LE PRÉFET YVES BONNET
est-il passé à l’anti-France?

décembre 2011

En dépit de ses efforts, on connaît assez peu Yves Bonnet dans le grand public français. On l’a néanmoins remarqué dans plusieurs émissions d’Yves Calvi, « C dans l’Air », souvent présenté comme un ancien directeur de la DST. Il donne alors son avis sur la problématique terroriste devenue un sujet incontournable en matière d’actualité. Son parcours mérite bien une page...

Né en 1935 à Chartres, il intégre le corps préfectoral en 1958. En 1982, on le trouve depuis le mois de janvier préfet à Mayotte. En novembre de la même année, élu Président depuis plus d’un an, François Mitterrand le nomme à la tête de la DST, la Direction de la Sécurité Intérieure.
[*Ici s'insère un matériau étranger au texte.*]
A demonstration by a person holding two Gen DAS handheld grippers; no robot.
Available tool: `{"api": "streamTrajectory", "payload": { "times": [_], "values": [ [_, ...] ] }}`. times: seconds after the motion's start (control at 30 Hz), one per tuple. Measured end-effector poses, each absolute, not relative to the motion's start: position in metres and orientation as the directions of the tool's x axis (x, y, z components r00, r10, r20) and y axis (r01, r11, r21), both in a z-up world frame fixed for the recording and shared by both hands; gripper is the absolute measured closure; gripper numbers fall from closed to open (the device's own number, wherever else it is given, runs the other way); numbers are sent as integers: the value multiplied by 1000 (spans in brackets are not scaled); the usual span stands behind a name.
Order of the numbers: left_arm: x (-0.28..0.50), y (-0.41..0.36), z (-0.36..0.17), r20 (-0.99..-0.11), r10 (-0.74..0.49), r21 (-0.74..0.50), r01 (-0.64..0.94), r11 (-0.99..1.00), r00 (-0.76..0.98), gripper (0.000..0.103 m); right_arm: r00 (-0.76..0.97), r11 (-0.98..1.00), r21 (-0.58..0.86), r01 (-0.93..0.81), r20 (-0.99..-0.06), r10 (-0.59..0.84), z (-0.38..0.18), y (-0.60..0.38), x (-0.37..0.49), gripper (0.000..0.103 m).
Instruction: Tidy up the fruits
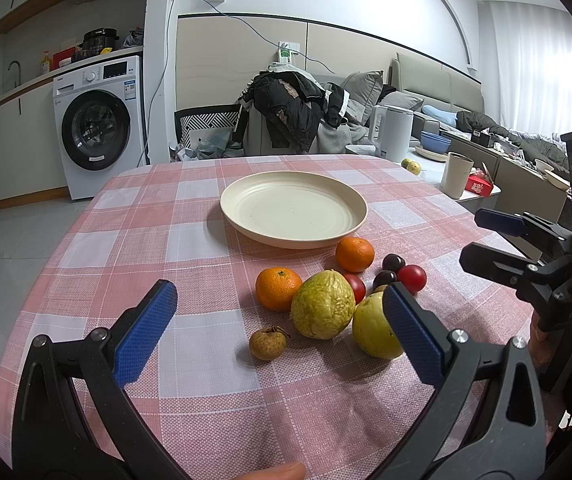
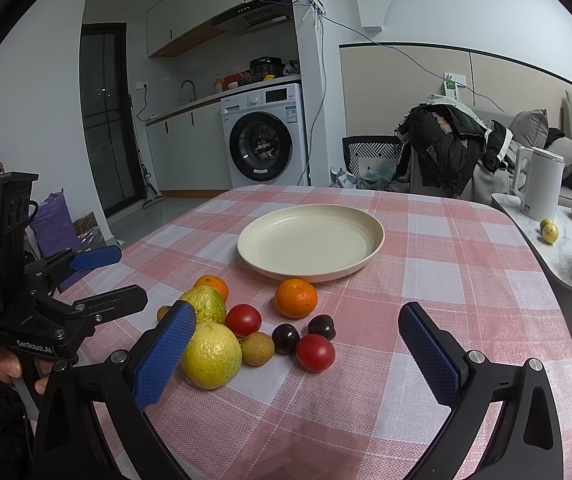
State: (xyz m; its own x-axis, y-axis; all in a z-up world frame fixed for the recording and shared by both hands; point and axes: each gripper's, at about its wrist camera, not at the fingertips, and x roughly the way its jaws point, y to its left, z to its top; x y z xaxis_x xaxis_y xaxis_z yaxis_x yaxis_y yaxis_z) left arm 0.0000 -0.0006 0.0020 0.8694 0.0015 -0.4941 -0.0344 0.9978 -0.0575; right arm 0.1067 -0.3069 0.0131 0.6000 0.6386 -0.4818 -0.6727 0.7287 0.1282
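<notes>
— Both grippers hung above the cloth with nothing in them: the left gripper (image 1: 281, 316) had its blue pads spread wide over the near fruit, and the right gripper (image 2: 298, 332) stood just as wide over the cherries and tomatoes.

— So which step was that?

— The very start, by the look of it. The cream plate (image 1: 245, 216) sat bare at the middle of the checked tablecloth (image 1: 125, 248), and every fruit lay in one cluster on the cloth just in front of it. Nothing had been lifted.

— And the next move?

— Probably a descent and a close on one piece, then a short carry forward to the plate. The green-yellow fruit (image 1: 322, 305) sat between the left pads and touched its neighbours, so a clean grasp would need the pads to slip in beside the near orange (image 1: 278, 289) and the yellow fruit (image 1: 374, 330) without nudging them.

— Did that fruit have a long axis?

— It was slightly egg-shaped, with the narrower end tipped up and away toward the plate. The oranges, including the far orange (image 1: 354, 254), were round, with no direction to speak of.

— The small brown one?

— A longan (image 1: 267, 343), perhaps; the left view was too coarse to be sure. Its stem end faced up and right.
</notes>
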Motion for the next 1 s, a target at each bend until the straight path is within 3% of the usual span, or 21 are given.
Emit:
{"api": "streamTrajectory", "payload": {
  "times": [0.47, 0.83, 0.93, 0.97, 1.0],
  "values": [
    [1, -1, 5, -496, 5, -50, -34, 998, 868, 1, 612, 745, 128, -655, -490, 621, 14, -311, 109, 0],
    [10, -1, -1, -532, -11, -34, -9, 999, 847, 3, 577, 785, 169, -596, -589, 566, 5, -307, 133, 2],
    [13, -1, -2, -552, -19, -31, 2, 1000, 834, 9, 562, 800, 145, -583, -638, 526, 0, -304, 139, 14],
    [13, -2, -2, -552, -16, -26, 1, 1000, 833, 9, 549, 798, 149, -583, -652, 523, -2, -304, 141, 23],
    [13, -1, -3, -554, -13, -23, 0, 1000, 833, 9, 517, 793, 167, -586, -677, 524, -7, -303, 144, 24]
  ]
}}
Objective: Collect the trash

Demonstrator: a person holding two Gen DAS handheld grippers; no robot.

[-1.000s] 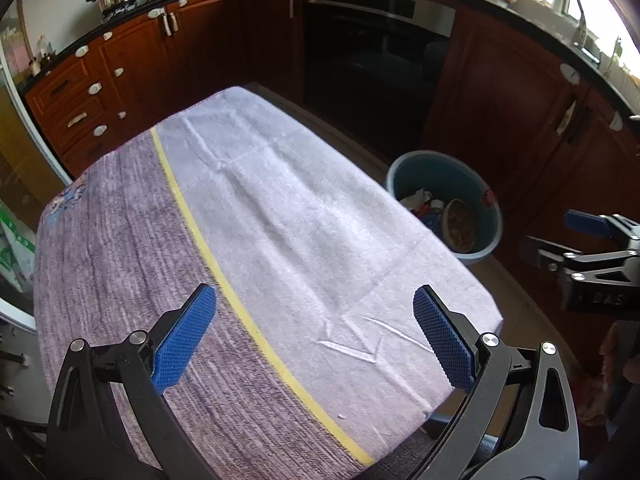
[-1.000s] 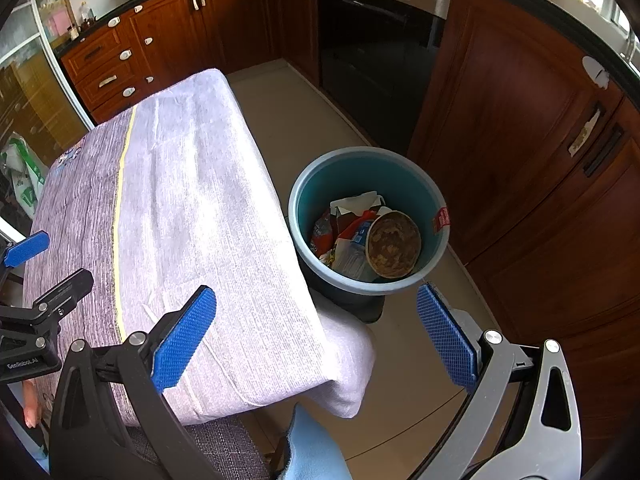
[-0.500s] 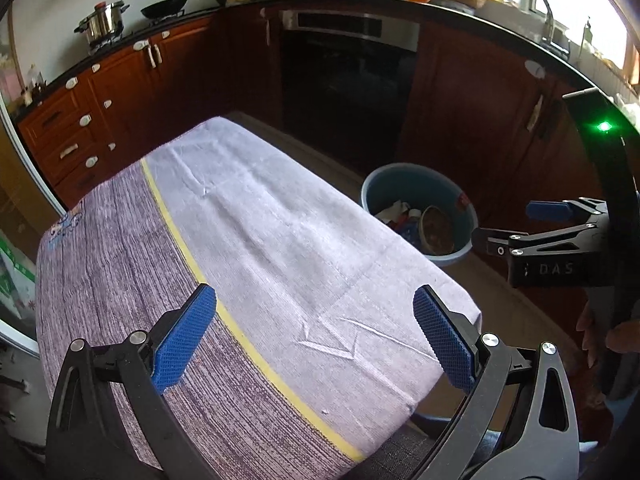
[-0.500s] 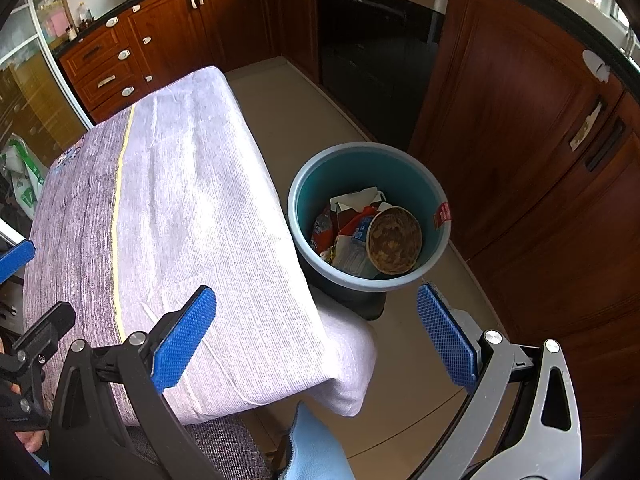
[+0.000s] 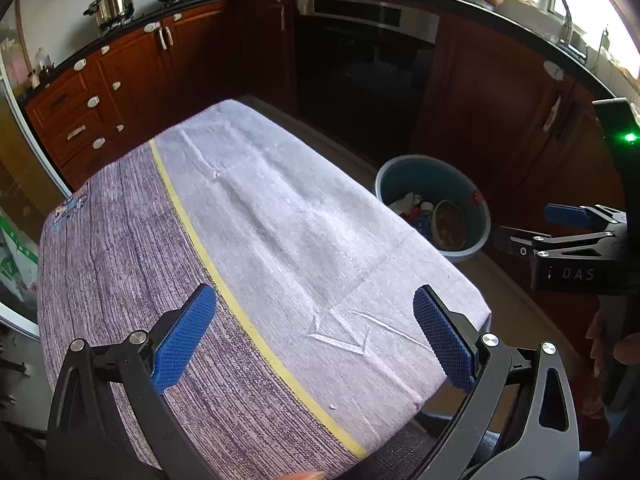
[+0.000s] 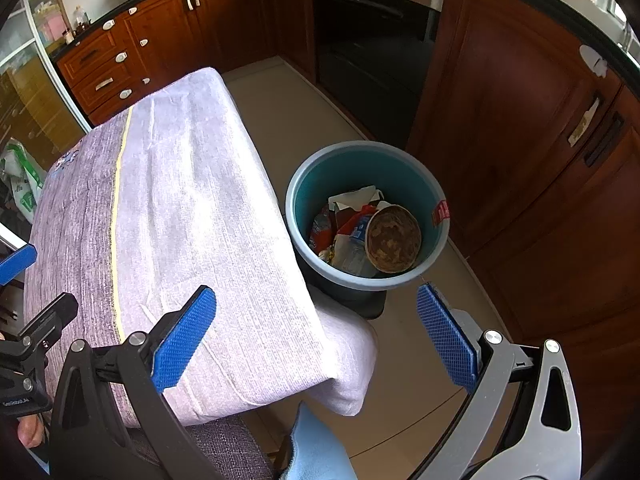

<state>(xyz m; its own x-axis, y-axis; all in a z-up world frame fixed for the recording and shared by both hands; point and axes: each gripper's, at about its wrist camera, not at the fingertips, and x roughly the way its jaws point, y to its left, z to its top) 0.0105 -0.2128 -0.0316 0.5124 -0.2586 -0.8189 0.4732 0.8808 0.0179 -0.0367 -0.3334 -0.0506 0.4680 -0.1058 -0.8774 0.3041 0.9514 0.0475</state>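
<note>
1. Kitchen cabinets (image 6: pixel 520 128) in reddish-brown wood wrap round the room, with a black built-in oven (image 6: pixel 372 32) in the middle of the far run and a steel pot (image 5: pixel 112 2) up on the counter at the far left.
2. The desk (image 5: pixel 280 240) takes up most of the left wrist view. It's covered by a cloth that's pale lilac on the right and darker purple on the left, with a thin yellow stripe (image 5: pixel 200 248) running between the two. Nothing sits on the cloth.
3. A round blue bin (image 6: pixel 304 196) stands on the floor just beside the desk's right edge, between the desk and the cabinets.
4. The trash (image 6: pixel 352 232) is all in that bin: crumpled wrappers, a white folded bit of paper and a clear bottle, with a round brown bowl-like thing (image 6: pixel 394 238) leaning on top at the right.
5. The left gripper (image 5: pixel 316 336) hangs over the near end of the desk, jaws spread wide with nothing between them.
6. The right gripper (image 6: pixel 316 332) hangs over the desk's near right corner, pointing towards the bin, jaws also wide apart and empty.
7. A small red label (image 6: pixel 440 212) is stuck on the bin's right rim.
</note>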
Il va avoir à gérer un dossier épineux. Le 28 juillet 1981, Massoud Rajavi, le chef des Moujahidine-e-Khalq (MEK), s’est enfui de Téhéran avec Aboul Hassan Bani Sadr, jusque-là Président de l’Iran islamiste. Tous deux, après avoir soutenu la Révolution, sont passés dans l’opposition. Ils ont débarqué à Paris pour demander l’asile politique.

La France a alors un contentieux avec l’Iran autour du dossier Eurodif. Les Moujahidine, mouvement longtemps classé terroriste par l’Union européenne et encore par les États-Unis, sont un groupe armé qui se targue d’avoir commis plusieurs attentats mortels. Mitterrand voit en eux un moyen d’exercer des pressions sur Téhéran. Il leur accorde non seulement l’asile et la possibilité d’organiser leur base à Auvers-sur-Oise, mais aussi une protection policière et une série de lignes téléphoniques pour contacter leurs réseaux en Iran.

Bonnet se retrouve en charge de la gestion des MEK. Il noue avec eux une étroite relation, qu’il entretient encore aujourd’hui.

Se terminant en 1985, son séjour à la DST sera bref. Néanmoins, plus d’un officier garde un amer souvenir de son passage à « la Maison ». On lui reproche son manque de connaissance des dossiers sensibles et son amateurisme.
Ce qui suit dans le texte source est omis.